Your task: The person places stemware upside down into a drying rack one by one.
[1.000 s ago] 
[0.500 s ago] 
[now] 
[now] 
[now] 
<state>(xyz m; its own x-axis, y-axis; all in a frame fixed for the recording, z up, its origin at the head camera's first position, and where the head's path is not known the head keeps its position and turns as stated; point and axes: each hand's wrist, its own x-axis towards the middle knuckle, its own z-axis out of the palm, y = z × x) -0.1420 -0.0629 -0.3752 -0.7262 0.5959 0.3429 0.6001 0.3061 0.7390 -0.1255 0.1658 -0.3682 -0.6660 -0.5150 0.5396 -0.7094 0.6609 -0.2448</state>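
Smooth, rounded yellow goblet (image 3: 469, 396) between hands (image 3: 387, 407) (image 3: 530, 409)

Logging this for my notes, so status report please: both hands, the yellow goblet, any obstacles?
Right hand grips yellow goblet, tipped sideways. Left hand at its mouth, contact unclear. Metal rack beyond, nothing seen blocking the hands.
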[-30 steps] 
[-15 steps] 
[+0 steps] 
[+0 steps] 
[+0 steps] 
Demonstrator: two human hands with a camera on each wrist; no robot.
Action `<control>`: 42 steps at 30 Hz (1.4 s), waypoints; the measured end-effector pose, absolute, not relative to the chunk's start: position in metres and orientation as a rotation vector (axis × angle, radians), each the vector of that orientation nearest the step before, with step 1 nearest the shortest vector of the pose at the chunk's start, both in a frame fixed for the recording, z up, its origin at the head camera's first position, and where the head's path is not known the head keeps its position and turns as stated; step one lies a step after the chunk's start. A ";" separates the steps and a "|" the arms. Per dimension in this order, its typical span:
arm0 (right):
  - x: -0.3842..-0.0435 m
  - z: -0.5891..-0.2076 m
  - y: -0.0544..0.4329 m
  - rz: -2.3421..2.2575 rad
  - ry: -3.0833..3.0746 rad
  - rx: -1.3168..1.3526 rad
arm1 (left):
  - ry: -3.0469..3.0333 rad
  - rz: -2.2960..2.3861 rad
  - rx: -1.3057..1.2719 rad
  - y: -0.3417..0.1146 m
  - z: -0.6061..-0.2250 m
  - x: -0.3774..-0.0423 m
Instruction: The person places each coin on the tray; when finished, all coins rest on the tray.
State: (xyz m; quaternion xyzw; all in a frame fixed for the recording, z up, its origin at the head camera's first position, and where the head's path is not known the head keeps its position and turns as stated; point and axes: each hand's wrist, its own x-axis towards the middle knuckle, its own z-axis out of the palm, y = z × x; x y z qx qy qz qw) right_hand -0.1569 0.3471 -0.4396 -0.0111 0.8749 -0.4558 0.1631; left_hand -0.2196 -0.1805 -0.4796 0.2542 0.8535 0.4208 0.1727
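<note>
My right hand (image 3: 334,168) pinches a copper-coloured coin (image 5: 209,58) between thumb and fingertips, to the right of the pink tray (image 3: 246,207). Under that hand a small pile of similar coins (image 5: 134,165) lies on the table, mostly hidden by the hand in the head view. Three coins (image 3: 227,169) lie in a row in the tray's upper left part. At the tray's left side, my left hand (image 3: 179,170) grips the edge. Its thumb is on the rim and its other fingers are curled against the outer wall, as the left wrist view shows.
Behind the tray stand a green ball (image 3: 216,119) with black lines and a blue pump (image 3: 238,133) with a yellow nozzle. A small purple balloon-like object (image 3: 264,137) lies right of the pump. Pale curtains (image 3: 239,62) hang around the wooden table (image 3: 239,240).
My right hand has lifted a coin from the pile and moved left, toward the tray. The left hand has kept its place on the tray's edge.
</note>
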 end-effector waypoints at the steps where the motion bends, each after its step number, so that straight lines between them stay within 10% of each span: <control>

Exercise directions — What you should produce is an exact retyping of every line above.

Solution to this problem —
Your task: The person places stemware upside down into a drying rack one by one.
[1.000 s ago] 
[0.500 s ago] 
[now] 
[now] 
[now] 
<state>(xyz m; its own x-axis, y-axis; all in a frame fixed for the recording, z up, its origin at the head camera's first position, and where the head's path is not known the head keeps its position and turns as stated; point and axes: each hand's wrist, its own x-axis towards the middle knuckle, its own z-axis out of the palm, y = z × x) -0.1420 -0.0629 -0.3752 -0.7262 0.5959 0.3429 0.6001 0.3061 0.7390 -0.1255 0.1658 -0.3682 -0.6660 -0.5150 0.5396 -0.7094 0.6609 -0.2448</state>
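Smooth, rounded yellow goblet (image 3: 469, 396) between hands (image 3: 387, 407) (image 3: 530, 409)

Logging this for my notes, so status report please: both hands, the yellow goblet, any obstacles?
Right hand grips yellow goblet, tipped sideways. Left hand at its mouth, contact unclear. Metal rack beyond, nothing seen blocking the hands.
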[-30 steps] 
[-15 steps] 
[+0 steps] 
[+0 steps] 
[+0 steps] 
Demonstrator: two human hands with a camera on each wrist; no robot.
Action `<control>`: 42 steps at 30 Hz (1.4 s), waypoints; the measured end-effector pose, absolute, not relative to the chunk's start: position in metres and orientation as a rotation vector (axis × angle, radians), each the vector of that orientation nearest the step before, with step 1 nearest the shortest vector of the pose at the chunk's start, both in a frame fixed for the recording, z up, its origin at the head camera's first position, and where the head's path is not known the head keeps its position and turns as stated; step one lies a step after the chunk's start. A ";" separates the steps and a "|" the arms. Per dimension in this order, its typical span:
arm0 (right):
  - x: -0.3842..-0.0435 m
  - z: -0.5891..-0.2076 m
  - y: -0.0544..0.4329 m
  - rz: -2.3421..2.2575 rad
  - ry: -3.0833..3.0746 rad
  - rx: -1.3168..1.3526 rad
arm1 (left):
  - ry: -3.0469..3.0333 rad
  - rz: -2.2960..2.3861 rad
  - rx: -1.3057..1.2719 rad
  - y: -0.3417..0.1146 m
  - z: -0.6061..-0.2250 m
  - x: -0.3774..-0.0423 m
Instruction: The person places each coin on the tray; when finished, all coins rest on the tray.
State: (xyz m; quaternion xyzw; all in a frame fixed for the recording, z up, its origin at the head camera's first position, and where the head's path is not known the head keeps its position and turns as stated; point and axes: each hand's wrist, its own x-axis towards the middle knuckle, its own z-axis out of the palm, y = z × x; x y z qx qy qz qw) right_hand -0.1569 0.3471 -0.4396 -0.0111 0.8749 -0.4558 0.1631; left_hand -0.2196 -0.1805 -0.4796 0.2542 0.8535 0.4208 0.1727
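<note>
My right hand (image 3: 334,168) pinches a copper-coloured coin (image 5: 209,58) between thumb and fingertips, to the right of the pink tray (image 3: 246,207). Under that hand a small pile of similar coins (image 5: 134,165) lies on the table, mostly hidden by the hand in the head view. Three coins (image 3: 227,169) lie in a row in the tray's upper left part. At the tray's left side, my left hand (image 3: 179,170) grips the edge. Its thumb is on the rim and its other fingers are curled against the outer wall, as the left wrist view shows.
Behind the tray stand a green ball (image 3: 216,119) with black lines and a blue pump (image 3: 238,133) with a yellow nozzle. A small purple balloon-like object (image 3: 264,137) lies right of the pump. Pale curtains (image 3: 239,62) hang around the wooden table (image 3: 239,240).
My right hand has lifted a coin from the pile and moved left, toward the tray. The left hand has kept its place on the tray's edge.
</note>
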 end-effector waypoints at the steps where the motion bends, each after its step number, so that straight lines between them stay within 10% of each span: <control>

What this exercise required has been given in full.